A New Vector Space Model Exploiting Semantic Correlations of Social Annotations for Web Page Cluster

出版社:
  • 会议名称:The 12th International Conference on Web-Age Information Management (WAIM 2011)
  • 举办地点:Wuhan,China
  • 举办日期:September 14-16, 2011
  • 页数:106-117
摘要内容:

Text clustering can effectively improve search results and user experience of information retrieval system. Traditional text clustering approaches are based on vector space model, in which a document is represented as a vector using term frequency based weighting scheme. The main disadvantage of this model is that it cannot fully exploit semantic correlations between social annotations and document contents because term frequency based weighting scheme only captures the number of occurrences of terms in the document.
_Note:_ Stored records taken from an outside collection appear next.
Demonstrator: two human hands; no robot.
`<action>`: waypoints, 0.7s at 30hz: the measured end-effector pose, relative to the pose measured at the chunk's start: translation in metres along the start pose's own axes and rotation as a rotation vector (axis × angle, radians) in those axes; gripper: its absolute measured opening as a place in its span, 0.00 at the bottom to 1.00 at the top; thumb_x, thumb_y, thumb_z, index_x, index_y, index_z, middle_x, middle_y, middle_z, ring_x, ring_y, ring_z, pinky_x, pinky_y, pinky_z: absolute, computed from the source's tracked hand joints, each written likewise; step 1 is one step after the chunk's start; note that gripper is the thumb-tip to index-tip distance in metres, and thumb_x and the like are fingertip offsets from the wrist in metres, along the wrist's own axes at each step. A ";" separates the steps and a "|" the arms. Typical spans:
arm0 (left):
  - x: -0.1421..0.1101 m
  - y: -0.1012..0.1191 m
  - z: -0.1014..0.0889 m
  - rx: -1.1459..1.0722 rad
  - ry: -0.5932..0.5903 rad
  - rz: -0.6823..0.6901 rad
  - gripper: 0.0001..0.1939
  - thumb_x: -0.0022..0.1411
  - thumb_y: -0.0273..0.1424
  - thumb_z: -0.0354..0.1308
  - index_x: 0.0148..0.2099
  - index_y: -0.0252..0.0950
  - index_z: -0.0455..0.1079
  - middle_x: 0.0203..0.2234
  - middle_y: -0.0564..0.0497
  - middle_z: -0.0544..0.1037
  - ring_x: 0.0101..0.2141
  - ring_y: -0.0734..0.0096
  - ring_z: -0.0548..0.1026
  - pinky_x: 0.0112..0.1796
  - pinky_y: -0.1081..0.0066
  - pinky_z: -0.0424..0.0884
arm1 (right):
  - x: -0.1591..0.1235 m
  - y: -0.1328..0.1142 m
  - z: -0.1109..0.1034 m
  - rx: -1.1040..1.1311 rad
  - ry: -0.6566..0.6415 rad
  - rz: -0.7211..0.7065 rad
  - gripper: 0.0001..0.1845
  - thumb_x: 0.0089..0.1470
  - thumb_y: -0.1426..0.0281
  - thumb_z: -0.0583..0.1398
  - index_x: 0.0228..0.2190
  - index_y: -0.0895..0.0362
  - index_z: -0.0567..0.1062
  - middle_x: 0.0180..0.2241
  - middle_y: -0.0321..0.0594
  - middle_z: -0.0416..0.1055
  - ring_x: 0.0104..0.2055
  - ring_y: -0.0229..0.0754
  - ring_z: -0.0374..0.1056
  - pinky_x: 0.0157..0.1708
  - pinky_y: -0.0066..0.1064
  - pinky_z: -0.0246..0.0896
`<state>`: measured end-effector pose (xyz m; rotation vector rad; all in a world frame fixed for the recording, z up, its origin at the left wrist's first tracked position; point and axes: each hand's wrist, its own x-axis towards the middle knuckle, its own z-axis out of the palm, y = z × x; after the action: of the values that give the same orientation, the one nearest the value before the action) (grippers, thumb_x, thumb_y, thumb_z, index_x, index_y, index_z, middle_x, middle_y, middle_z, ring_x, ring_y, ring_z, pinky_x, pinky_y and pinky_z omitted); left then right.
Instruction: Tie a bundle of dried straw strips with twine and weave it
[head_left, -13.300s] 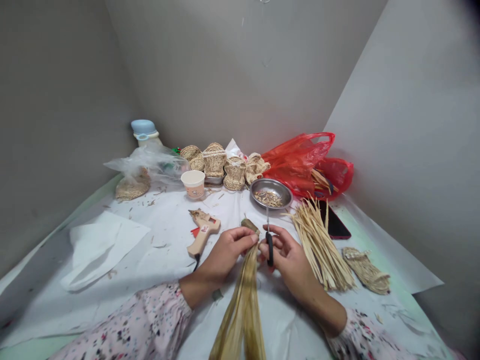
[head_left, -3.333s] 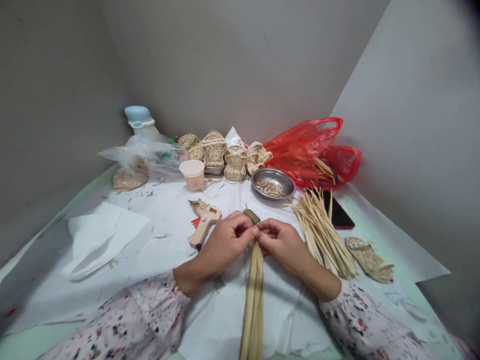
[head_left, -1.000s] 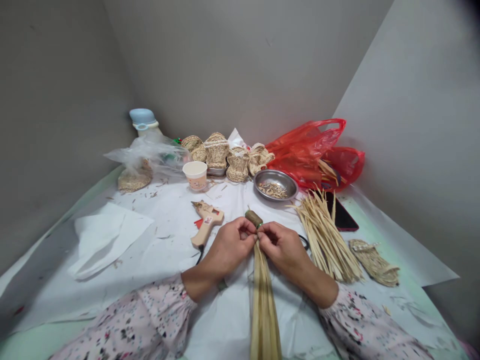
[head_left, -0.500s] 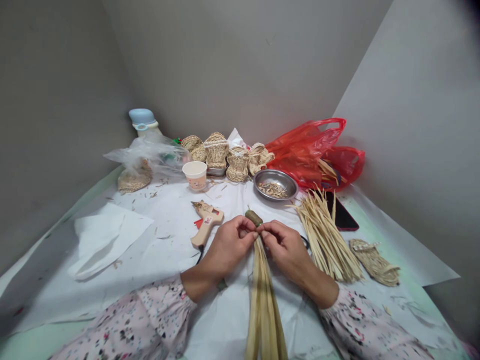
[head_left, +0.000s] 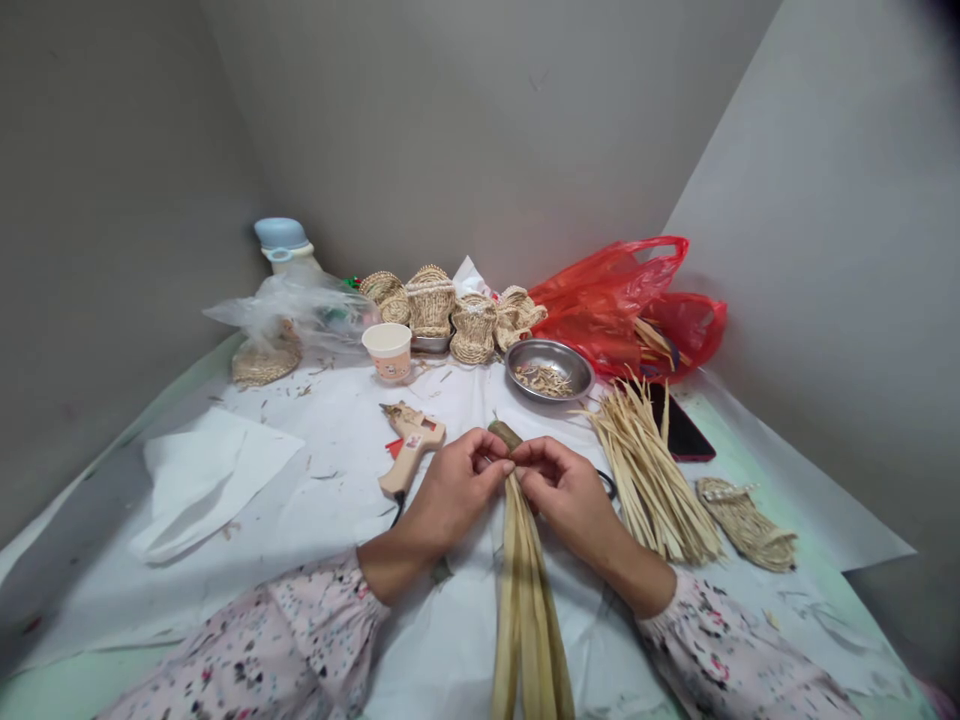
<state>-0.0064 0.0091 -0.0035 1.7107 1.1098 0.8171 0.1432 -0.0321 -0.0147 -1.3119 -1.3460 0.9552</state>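
Because long strips [head_left: 529, 600] might splay, my left hand [head_left: 461, 488] and right hand [head_left: 568, 492] both pinch their gathered top, fingertips close together, just nearside of greenish roll [head_left: 505, 433].

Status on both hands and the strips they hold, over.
Left hand, right hand: pinching strip bundle near its far end. Strips fan below. Glue gun close beside left hand.

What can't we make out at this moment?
Head view: exact grip on the long strips, hidden by the fingers of the left hand and right hand.
Head view: near ends of the long strips, cut off by the bottom edge.
Head view: rest of the black loop, behind the right hand.
Head view: part of the phone, under the straw pile.
Head view: cup bottom, behind its front wall.
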 end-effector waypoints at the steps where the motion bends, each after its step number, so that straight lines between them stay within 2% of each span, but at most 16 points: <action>1: 0.000 0.000 0.000 0.008 -0.005 0.007 0.06 0.57 0.31 0.56 0.37 0.36 0.68 0.27 0.53 0.74 0.29 0.70 0.71 0.31 0.72 0.65 | 0.000 0.000 0.000 0.014 0.003 0.001 0.07 0.48 0.74 0.58 0.33 0.57 0.73 0.29 0.37 0.72 0.28 0.37 0.67 0.28 0.27 0.61; 6: 0.000 0.000 -0.001 0.053 -0.024 0.031 0.06 0.58 0.32 0.54 0.37 0.36 0.68 0.28 0.53 0.75 0.30 0.69 0.72 0.32 0.71 0.64 | 0.001 0.003 0.001 0.041 -0.007 0.007 0.07 0.49 0.72 0.60 0.34 0.57 0.71 0.29 0.37 0.71 0.27 0.36 0.65 0.26 0.26 0.61; 11: 0.000 0.003 -0.002 0.130 -0.032 0.069 0.05 0.60 0.30 0.53 0.37 0.36 0.68 0.29 0.52 0.75 0.31 0.69 0.71 0.33 0.71 0.64 | 0.001 0.006 0.000 0.014 -0.008 -0.014 0.08 0.50 0.72 0.60 0.35 0.57 0.71 0.32 0.38 0.72 0.29 0.36 0.67 0.30 0.27 0.62; 17: -0.003 0.002 -0.001 0.286 -0.043 0.256 0.05 0.63 0.29 0.50 0.34 0.36 0.65 0.31 0.51 0.72 0.34 0.68 0.70 0.34 0.70 0.63 | 0.001 0.005 -0.003 0.074 -0.059 0.024 0.14 0.58 0.68 0.53 0.46 0.54 0.68 0.26 0.31 0.66 0.20 0.32 0.61 0.20 0.25 0.58; 21: -0.003 -0.003 -0.001 0.377 -0.079 0.363 0.05 0.64 0.27 0.49 0.35 0.37 0.64 0.33 0.50 0.71 0.34 0.69 0.69 0.34 0.71 0.63 | 0.003 0.008 -0.004 -0.036 -0.059 0.011 0.17 0.60 0.66 0.52 0.49 0.53 0.69 0.20 0.29 0.63 0.17 0.34 0.60 0.20 0.25 0.57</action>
<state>-0.0099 0.0071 -0.0061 2.2862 0.9540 0.7834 0.1489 -0.0291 -0.0215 -1.3281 -1.4083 0.9887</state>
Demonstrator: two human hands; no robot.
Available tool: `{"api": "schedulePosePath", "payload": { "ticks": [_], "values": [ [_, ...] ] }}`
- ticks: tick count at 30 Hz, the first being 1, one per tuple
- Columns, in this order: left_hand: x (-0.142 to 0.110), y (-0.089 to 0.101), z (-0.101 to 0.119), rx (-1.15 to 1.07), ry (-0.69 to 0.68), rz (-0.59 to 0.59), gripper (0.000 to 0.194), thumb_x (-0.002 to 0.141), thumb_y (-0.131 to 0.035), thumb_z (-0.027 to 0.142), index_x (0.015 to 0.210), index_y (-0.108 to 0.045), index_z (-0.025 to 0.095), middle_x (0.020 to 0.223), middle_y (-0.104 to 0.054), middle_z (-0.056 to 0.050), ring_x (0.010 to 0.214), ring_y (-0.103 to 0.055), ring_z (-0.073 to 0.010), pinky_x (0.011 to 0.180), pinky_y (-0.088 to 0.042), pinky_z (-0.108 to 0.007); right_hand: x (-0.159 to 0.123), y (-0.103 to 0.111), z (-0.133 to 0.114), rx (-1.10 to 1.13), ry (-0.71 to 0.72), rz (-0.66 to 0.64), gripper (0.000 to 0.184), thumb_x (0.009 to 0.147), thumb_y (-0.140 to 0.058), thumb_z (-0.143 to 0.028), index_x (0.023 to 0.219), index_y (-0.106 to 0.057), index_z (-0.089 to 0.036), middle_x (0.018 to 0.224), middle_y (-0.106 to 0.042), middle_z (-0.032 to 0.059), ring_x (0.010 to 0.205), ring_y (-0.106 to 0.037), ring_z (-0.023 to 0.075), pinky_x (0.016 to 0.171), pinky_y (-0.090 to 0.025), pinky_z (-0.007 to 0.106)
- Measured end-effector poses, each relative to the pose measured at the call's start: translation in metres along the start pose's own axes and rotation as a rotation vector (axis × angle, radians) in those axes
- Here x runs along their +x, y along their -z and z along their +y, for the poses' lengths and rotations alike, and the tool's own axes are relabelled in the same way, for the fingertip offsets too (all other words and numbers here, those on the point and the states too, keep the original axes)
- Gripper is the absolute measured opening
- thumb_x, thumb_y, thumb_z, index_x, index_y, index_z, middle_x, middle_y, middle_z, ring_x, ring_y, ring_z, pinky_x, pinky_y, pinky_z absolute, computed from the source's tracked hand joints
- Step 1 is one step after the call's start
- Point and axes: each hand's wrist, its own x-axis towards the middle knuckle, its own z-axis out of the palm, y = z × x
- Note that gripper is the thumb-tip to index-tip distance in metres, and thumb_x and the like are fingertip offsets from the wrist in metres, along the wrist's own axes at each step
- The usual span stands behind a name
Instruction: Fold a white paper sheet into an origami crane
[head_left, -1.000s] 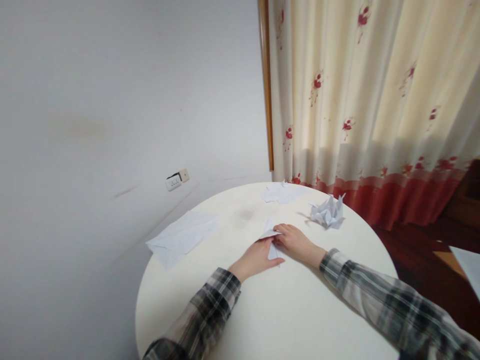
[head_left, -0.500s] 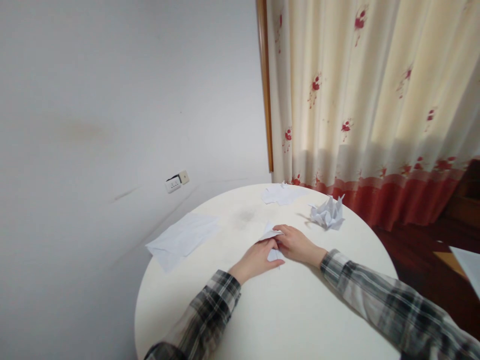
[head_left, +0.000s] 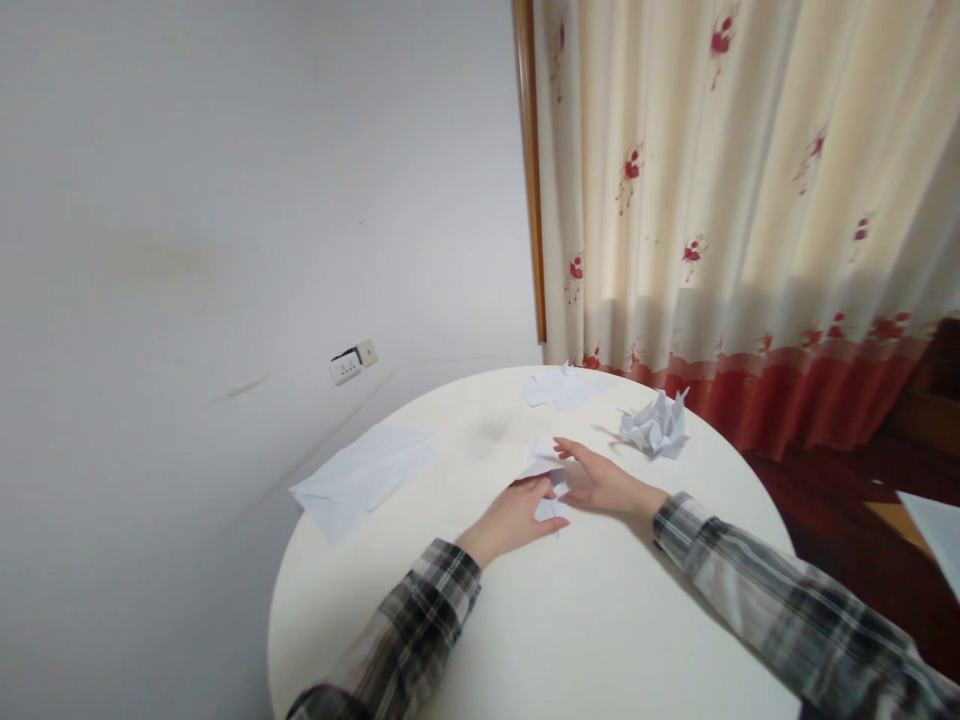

However, social annotation of web pages implicates fundamental and valuable semantic information thus can be fully utilized to improve information retrieval system. In this paper, we investigate and evaluate several extended vector space models which can combine social annotation and web page text. In particular, we propose a novel vector space model by computing the semantic correlations between social annotations and web page words. Comparing with other vector space models, our experiments show that using semantic correlations between social tags and web page words improves the clustering accuracy with RI score increase of 4% ~ 7%.

关键词:
  • social annotation;clustering;information retrieval